Problem requirements
Whenever the string "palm" turns up in a line of the data below, copy that line.

Supplied material
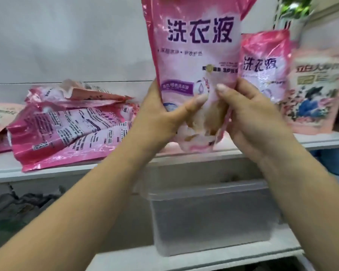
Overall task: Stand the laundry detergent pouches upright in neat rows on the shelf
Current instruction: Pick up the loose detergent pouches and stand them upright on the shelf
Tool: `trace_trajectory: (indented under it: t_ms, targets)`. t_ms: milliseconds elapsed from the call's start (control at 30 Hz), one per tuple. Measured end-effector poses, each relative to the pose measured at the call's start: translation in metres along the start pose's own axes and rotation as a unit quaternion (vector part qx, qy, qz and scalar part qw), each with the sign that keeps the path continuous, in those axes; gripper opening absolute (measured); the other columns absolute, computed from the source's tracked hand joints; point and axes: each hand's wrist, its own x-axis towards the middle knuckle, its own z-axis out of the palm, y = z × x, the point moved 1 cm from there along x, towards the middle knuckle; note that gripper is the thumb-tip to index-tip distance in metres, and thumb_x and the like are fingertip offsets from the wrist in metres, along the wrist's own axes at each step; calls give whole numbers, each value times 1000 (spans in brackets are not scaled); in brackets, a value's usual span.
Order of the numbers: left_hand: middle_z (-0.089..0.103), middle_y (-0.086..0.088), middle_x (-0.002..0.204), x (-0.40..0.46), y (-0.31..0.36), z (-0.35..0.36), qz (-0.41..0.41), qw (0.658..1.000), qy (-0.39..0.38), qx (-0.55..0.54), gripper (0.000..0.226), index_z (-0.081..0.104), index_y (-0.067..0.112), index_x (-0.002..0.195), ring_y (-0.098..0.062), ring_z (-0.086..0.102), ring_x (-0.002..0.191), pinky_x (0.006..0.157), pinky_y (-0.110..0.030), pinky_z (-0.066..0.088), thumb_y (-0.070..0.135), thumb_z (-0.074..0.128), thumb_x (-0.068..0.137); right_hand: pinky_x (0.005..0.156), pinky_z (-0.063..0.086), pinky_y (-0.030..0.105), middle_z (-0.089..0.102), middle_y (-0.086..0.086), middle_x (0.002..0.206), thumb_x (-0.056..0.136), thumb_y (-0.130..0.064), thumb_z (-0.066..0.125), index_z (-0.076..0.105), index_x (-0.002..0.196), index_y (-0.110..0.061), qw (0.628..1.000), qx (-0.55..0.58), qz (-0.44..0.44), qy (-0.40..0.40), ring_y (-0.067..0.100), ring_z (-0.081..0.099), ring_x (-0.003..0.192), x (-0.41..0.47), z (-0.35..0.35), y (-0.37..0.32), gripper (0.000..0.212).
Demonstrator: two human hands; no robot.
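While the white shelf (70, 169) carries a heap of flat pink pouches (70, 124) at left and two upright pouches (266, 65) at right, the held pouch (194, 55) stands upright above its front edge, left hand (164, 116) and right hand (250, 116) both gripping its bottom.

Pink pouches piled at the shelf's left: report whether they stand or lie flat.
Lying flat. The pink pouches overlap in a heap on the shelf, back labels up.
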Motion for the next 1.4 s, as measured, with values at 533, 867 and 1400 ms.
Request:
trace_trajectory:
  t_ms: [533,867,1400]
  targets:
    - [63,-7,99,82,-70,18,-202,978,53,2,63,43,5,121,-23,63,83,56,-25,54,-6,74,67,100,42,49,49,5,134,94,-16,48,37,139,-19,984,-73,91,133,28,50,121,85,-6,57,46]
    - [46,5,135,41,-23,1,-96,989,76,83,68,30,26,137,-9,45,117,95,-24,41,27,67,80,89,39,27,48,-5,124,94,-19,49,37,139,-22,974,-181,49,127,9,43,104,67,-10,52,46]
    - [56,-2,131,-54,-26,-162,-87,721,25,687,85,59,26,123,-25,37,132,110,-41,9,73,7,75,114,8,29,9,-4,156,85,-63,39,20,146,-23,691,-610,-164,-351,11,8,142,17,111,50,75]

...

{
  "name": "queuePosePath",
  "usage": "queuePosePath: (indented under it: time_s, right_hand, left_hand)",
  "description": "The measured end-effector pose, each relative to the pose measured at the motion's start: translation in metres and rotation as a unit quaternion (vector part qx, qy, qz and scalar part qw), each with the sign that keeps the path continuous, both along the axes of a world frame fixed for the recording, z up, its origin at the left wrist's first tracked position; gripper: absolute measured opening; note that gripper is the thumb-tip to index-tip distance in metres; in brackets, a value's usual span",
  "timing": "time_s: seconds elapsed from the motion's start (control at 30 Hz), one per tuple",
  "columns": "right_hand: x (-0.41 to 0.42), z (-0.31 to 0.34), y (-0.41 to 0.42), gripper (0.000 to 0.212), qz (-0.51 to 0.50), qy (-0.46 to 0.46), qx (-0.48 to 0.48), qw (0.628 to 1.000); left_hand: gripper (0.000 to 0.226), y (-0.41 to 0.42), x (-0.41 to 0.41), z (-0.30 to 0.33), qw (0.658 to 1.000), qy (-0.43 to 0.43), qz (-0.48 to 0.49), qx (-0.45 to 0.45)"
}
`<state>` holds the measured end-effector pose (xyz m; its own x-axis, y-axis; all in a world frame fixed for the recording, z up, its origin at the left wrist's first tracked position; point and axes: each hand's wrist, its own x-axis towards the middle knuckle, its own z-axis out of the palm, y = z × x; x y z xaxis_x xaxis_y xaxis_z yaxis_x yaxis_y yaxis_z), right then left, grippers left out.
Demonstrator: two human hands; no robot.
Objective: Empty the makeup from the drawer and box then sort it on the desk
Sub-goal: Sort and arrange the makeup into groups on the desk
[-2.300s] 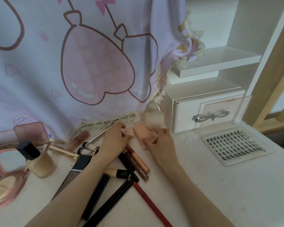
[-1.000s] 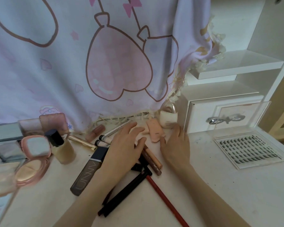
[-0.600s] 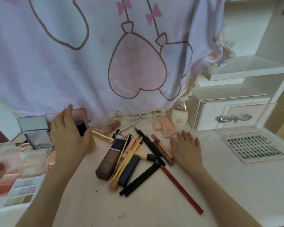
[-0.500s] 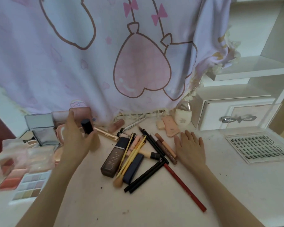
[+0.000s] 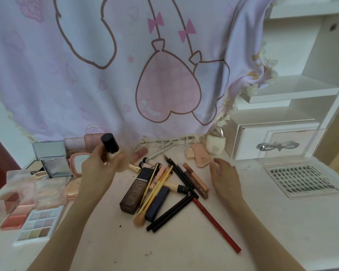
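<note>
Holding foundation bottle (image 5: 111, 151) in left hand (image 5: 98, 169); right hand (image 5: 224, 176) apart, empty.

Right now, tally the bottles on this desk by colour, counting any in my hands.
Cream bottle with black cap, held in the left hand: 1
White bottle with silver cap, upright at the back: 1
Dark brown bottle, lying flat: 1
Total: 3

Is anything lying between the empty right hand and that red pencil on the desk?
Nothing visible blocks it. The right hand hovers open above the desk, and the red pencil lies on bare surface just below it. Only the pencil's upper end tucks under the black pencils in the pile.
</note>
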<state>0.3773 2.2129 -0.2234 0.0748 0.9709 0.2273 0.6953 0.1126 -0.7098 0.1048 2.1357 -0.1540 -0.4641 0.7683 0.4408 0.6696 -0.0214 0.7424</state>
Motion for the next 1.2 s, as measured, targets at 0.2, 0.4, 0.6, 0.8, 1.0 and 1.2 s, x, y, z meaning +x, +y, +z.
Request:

Task output
Tool: `trace_trajectory: (indented under it: t_ms, targets)`. t_ms: milliseconds elapsed from the call's start (control at 30 Hz), one per tuple. Measured end-effector poses, each relative to the pose measured at the call's start: translation in metres along the start pose's own axes and rotation as a unit quaternion (vector part qx, qy, qz and scalar part qw), each with the sign that keeps the path continuous, in those axes; gripper opening absolute (measured); the other columns absolute, computed from the source's tracked hand joints; point and axes: each hand's wrist, its own x-axis towards the middle knuckle, its own z-axis out of the palm, y = z × x, the point moved 1 cm from there along x, towards the middle knuckle; note that gripper is the thumb-tip to index-tip distance in metres, and thumb_x and the like are fingertip offsets from the wrist in metres, along the wrist's own axes at each step; calls give whole numbers, each value times 1000 (spans in brackets are not scaled); in brackets, a value's usual span.
`<state>` holds the measured end-effector pose (xyz m; its own x-axis, y-axis; all in a world frame fixed for the recording, z up, its origin at the left wrist's first tracked position; point and axes: each hand's wrist, its own x-axis towards the middle knuckle, its own z-axis out of the palm, y = z × x; x y z xaxis_x xaxis_y xaxis_z yaxis_x yaxis_y yaxis_z), right then left, grippers left out.

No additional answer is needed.